You earn a direct money for your merch, you can answer to all the live comments and get in contact with your fans via social media. More than as ever could be possible after a real live concert.

Concerts

"Concert" actually means "to compete with", so the crowd wants to be louder than the band and vice versa. Both want to get rid of negative feelings and I don´t know what else. It´s a therapy and a catharsis for both participants for connecting each-other. Same for the spectators among themselves. 

Just watch the two concerts of Iron Maiden:

In 1980, nobody took pictures or filmed the concert, because it was stricktly forbidden. The tickets were full of restrictions, you were just allowed to see the band and bang your head. Even the bar was closed during a concert.This remains untill around 2005. Just take a look at your tickets.

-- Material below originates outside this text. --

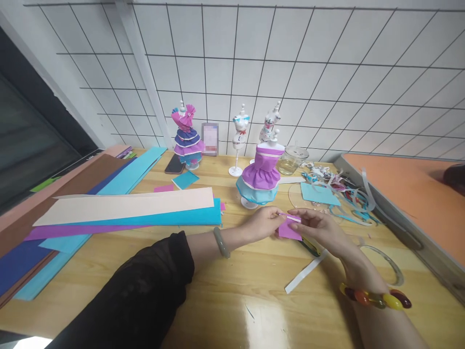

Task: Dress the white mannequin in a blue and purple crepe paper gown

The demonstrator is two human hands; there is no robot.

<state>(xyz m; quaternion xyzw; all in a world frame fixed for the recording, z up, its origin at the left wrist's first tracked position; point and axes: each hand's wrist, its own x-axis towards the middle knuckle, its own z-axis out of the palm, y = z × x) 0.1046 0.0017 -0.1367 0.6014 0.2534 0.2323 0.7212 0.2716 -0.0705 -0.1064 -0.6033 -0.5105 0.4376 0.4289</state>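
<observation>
Between both hands is a small purple paper piece point(289, 231) with a white strip along its upper edge. My left hand point(264, 223) pinches its upper left corner. On the opposite side, my right hand point(321, 229) grips the right edge, fingers closed. Just beyond stands a mini dress form in a purple and light-blue paper dress point(262, 169). Under my right hand lies a dark and yellow tool point(310, 246), mostly covered, its kind unclear. A white strip point(305, 274) slants across the table nearby.
Long coloured paper strips point(127, 206) lie piled at left. A second dressed form point(187, 138), a bare-stand form point(240, 138), a phone point(175, 164) and a glass jar point(292, 160) stand behind. Scraps point(348, 191) heap at right, beside an orange-surfaced tray point(410, 194).
</observation>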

Look at the distance between the spectators in 2019! Nobody gets in touch with his neighbour, beer is allowed, filming is allowed, taking picture is allowed. Actually this concert is a bootleg. 

In the 80´s you had to pay between 50 and 80€ for a bootleg in some choosen record stores. Now you can have them for free on Youtube. 

This 80´s concert feeling will not only come up due to a small venue. This feeling came up when there was a lack of concerts, due to the lack of bands. Actually, the bands were the background for social contacts and no inspiration or identification as they were in the 80´s, maybe 90´s.

The fewer bands there are, the fewer industry and fuss around will be. The CC is a harsh way to dry out the swamp of Chainsaw Carlies, booking agents, roadies and other gypsies travelling with and around bands. The bands should take this chance to regain their personal and financial freedom.






Situation in 2022

Nobody learned during the two years hiatus of concerts. Actually, all parts of the music buisiness try to re-install the same ways to organise concerts and tours. That means to re-install the same sick system of exploitation. I speak for Germany where the music industry still is a private and non-governmental form of industry. In France, all the venues are financed by the government before, during and after the Covid, also the artists who earned more by official help than by playing concerts. Both systems hailing back from medeival ages where artists had to entertain the rulers. 

An other aspect is the cancelling shows due to Covid and safety reasons. Covid serves as a good pretext for all kind of not responsable acting like I don´t want to ..... and It´s not worth to do this and that.. Tobias Forge (Ghost) knows as an insider who bands work and act so it´s not surprising that bands cancell their gigs and tours for not getting enough money under the pretext: It´s not safe to play concerts.

Everyone wants to be safe. Well, I got news for you: You can't be safe. Life's not safe. Your work isn't safe. When you leave the house, it isn't safe. The air you breathe isn't going to be safe, not for very long. That's why you have to enjoy the moment.

Lemmy

We had some of the most devastating festivals in Germany: 1978 at the Loreley and 1973 and 1977 in Scheeßel where angry fans have devastating the festival area due to cancellations and bad organisation by the organisation team. ok, this happened in a time with no professionals at the organisation helm. And in my opinion, when all the professionals left the music biz, we will have these kinds of festivals combined with no acceptance within the society. That means, all artists and the biz around will be treated like parias, more than now. And this means in further future: no more social contacts, no more individual inspiration, no place to get your inside out. An artless society is a powder barrel.